TASK INSTRUCTIONS | Every line below between the one holding "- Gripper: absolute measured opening" and the one holding "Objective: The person", inclusive, should be copied exactly, and no other line.

DATASET CONTENT |

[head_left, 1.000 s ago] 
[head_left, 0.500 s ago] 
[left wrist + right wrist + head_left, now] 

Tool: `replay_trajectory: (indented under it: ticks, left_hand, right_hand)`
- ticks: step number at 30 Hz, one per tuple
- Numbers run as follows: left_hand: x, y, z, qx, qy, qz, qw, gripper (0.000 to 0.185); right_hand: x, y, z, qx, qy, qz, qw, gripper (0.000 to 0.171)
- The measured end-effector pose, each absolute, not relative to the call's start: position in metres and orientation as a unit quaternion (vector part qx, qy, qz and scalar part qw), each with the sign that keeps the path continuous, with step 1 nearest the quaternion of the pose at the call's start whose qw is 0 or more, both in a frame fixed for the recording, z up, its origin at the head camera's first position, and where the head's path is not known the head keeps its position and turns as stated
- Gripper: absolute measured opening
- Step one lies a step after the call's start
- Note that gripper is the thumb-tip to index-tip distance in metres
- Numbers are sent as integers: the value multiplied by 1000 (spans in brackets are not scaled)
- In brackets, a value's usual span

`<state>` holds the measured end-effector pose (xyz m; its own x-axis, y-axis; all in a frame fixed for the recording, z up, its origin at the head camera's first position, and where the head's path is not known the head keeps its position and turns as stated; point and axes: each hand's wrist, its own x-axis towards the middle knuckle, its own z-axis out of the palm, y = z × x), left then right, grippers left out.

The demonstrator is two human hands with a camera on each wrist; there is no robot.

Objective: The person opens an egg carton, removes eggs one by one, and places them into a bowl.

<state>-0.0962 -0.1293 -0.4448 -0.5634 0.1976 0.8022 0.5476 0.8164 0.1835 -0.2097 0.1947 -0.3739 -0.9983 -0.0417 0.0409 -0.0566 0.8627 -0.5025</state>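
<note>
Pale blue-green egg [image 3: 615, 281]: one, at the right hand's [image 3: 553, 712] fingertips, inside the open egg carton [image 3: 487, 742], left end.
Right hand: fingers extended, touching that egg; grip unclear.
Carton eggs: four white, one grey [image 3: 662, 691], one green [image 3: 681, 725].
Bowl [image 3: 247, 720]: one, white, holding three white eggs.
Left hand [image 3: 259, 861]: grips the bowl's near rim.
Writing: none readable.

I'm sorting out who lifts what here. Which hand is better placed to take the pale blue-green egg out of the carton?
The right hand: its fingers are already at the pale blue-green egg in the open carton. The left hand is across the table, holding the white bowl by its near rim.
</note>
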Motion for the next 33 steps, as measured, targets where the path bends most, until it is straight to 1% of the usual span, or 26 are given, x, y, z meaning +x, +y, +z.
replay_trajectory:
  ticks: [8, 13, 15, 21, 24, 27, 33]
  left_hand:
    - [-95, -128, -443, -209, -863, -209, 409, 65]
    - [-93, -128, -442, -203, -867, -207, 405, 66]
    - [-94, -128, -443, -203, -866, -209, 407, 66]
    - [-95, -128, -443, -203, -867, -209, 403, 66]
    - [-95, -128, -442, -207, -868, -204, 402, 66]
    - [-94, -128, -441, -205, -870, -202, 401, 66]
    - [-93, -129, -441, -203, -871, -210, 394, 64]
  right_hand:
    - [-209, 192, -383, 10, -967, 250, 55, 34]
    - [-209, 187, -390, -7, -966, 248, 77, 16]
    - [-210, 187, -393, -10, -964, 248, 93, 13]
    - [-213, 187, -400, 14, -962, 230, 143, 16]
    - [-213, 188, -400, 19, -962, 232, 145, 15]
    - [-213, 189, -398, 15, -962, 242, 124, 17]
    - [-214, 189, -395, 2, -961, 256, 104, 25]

RESPONSE |
- Gripper: absolute measured opening
- Step one lies a step after the call's start
- Note that gripper is the thumb-tip to index-tip distance in metres
- Numbers are sent as integers: the value multiplied by 1000 (spans in brackets are not scaled)
- In brackets, a value's usual span

`<state>` holds the measured end-effector pose (xyz m; its own x-axis, y-axis; all in a frame fixed for the recording, z up, its origin at the head camera's first position, and where the head's path is not known the head keeps its position and turns as stated; point and axes: each hand's wrist, its own x-axis towards the middle knuckle, its own z-axis out of the palm, y = z × x), left then right, grippers left out.

The demonstrator is two human hands with a camera on each wrist; there is no robot.

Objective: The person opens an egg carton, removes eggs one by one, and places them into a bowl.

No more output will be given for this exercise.